● What is being asked
Give the total number of lines in the data below that include "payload", and nothing else.

● Stored data entries
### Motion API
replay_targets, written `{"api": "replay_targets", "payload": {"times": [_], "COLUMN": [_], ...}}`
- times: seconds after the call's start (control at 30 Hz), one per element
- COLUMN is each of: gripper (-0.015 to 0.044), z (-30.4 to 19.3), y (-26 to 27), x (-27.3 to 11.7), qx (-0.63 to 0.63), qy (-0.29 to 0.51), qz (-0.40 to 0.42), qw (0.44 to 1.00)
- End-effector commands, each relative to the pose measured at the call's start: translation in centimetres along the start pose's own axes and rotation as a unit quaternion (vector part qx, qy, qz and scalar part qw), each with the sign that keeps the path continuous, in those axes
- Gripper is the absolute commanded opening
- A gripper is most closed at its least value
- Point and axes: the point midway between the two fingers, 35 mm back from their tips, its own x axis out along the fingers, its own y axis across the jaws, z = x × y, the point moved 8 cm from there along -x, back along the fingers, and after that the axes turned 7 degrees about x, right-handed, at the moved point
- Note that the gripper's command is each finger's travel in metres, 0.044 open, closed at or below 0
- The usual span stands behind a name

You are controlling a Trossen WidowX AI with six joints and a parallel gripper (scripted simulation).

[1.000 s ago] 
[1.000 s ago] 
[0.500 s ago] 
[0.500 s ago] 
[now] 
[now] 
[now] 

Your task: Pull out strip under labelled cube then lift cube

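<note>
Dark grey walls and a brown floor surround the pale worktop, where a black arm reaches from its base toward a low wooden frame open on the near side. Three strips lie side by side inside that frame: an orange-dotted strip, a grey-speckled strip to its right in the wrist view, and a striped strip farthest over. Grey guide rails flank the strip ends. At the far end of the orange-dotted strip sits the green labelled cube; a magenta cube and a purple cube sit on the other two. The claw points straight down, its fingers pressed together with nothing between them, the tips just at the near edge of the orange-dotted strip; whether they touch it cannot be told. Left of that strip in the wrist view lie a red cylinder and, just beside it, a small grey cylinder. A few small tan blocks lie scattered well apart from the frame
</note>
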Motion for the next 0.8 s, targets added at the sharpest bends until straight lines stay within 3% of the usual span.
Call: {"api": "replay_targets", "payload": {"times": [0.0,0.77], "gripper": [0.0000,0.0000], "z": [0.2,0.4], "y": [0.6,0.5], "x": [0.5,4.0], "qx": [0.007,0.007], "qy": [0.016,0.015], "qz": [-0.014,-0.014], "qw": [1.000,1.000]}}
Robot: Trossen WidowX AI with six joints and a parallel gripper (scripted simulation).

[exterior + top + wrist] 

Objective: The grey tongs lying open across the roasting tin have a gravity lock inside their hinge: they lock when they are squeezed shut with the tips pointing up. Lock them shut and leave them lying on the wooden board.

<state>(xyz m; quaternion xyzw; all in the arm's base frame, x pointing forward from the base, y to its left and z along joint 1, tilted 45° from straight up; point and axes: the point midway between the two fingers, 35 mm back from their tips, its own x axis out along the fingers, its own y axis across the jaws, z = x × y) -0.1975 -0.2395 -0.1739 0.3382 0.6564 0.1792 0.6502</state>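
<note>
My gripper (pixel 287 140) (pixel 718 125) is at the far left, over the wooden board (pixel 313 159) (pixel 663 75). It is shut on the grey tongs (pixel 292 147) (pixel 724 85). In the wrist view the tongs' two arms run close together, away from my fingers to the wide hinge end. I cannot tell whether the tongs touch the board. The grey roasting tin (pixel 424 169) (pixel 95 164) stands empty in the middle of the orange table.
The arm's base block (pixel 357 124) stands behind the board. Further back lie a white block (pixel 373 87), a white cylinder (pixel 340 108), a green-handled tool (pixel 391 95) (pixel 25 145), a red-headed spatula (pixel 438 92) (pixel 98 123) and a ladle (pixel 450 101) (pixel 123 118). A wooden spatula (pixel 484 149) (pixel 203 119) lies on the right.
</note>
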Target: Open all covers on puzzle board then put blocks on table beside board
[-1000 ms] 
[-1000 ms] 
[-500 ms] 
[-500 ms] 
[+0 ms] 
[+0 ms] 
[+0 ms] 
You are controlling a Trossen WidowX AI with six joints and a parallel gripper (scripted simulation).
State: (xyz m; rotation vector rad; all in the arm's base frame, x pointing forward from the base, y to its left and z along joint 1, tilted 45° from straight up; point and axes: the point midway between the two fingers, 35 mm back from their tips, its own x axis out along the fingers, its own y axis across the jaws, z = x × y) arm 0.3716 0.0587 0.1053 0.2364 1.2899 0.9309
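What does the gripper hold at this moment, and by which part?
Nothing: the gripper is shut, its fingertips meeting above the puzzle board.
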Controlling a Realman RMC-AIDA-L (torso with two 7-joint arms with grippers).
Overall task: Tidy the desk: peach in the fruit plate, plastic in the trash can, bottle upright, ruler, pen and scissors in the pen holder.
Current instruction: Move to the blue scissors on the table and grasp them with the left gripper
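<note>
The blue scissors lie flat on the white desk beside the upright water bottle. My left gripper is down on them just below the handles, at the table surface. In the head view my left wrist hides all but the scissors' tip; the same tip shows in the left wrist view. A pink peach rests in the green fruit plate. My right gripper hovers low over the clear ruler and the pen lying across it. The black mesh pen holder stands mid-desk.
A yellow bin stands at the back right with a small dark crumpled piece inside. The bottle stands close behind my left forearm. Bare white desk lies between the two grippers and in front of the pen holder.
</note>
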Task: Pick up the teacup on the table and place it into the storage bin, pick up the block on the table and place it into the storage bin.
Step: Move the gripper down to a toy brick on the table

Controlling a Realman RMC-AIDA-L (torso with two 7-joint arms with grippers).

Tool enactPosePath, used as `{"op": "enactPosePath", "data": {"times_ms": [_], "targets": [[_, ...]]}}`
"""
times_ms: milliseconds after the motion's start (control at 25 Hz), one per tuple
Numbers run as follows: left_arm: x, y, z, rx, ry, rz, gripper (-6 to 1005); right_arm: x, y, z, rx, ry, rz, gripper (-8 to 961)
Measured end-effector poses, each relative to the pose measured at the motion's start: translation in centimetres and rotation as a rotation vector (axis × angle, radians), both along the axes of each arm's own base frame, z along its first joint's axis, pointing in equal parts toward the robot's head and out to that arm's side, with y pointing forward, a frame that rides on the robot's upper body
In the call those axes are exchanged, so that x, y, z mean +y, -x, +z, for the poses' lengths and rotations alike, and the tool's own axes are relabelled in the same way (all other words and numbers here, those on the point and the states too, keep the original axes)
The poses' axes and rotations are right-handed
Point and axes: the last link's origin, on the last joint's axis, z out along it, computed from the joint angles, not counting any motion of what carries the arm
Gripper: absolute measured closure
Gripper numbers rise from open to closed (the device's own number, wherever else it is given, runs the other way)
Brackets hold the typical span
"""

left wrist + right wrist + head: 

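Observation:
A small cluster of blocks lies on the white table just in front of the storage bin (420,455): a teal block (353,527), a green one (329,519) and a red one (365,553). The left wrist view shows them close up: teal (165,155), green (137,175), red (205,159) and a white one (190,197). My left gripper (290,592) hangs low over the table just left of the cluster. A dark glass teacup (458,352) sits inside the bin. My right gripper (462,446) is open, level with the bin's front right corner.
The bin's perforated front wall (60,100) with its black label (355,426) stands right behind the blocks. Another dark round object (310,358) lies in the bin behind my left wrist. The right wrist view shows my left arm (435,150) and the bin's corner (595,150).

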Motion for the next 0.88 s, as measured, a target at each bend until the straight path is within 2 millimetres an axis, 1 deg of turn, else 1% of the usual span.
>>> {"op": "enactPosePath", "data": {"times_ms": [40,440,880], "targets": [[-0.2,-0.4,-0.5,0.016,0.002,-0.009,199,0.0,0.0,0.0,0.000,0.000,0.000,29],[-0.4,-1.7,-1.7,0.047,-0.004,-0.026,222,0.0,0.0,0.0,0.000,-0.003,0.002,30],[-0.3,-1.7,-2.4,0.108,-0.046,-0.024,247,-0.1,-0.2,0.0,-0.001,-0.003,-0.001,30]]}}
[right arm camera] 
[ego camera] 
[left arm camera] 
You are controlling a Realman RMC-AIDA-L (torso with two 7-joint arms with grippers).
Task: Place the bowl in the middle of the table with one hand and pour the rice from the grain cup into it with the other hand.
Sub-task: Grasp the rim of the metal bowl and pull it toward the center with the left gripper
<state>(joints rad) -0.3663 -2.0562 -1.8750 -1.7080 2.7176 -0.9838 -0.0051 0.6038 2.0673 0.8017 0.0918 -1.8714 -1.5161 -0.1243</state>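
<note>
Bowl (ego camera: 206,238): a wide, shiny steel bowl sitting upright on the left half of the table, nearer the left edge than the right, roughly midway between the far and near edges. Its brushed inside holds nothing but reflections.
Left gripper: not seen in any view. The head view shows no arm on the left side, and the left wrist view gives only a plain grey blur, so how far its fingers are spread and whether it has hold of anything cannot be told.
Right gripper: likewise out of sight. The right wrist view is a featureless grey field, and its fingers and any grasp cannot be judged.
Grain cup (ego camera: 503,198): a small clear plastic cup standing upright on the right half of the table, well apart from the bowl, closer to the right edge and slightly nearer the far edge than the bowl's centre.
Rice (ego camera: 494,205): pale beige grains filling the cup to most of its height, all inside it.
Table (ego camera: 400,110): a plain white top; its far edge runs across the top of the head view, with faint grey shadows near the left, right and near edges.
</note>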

● Written response
2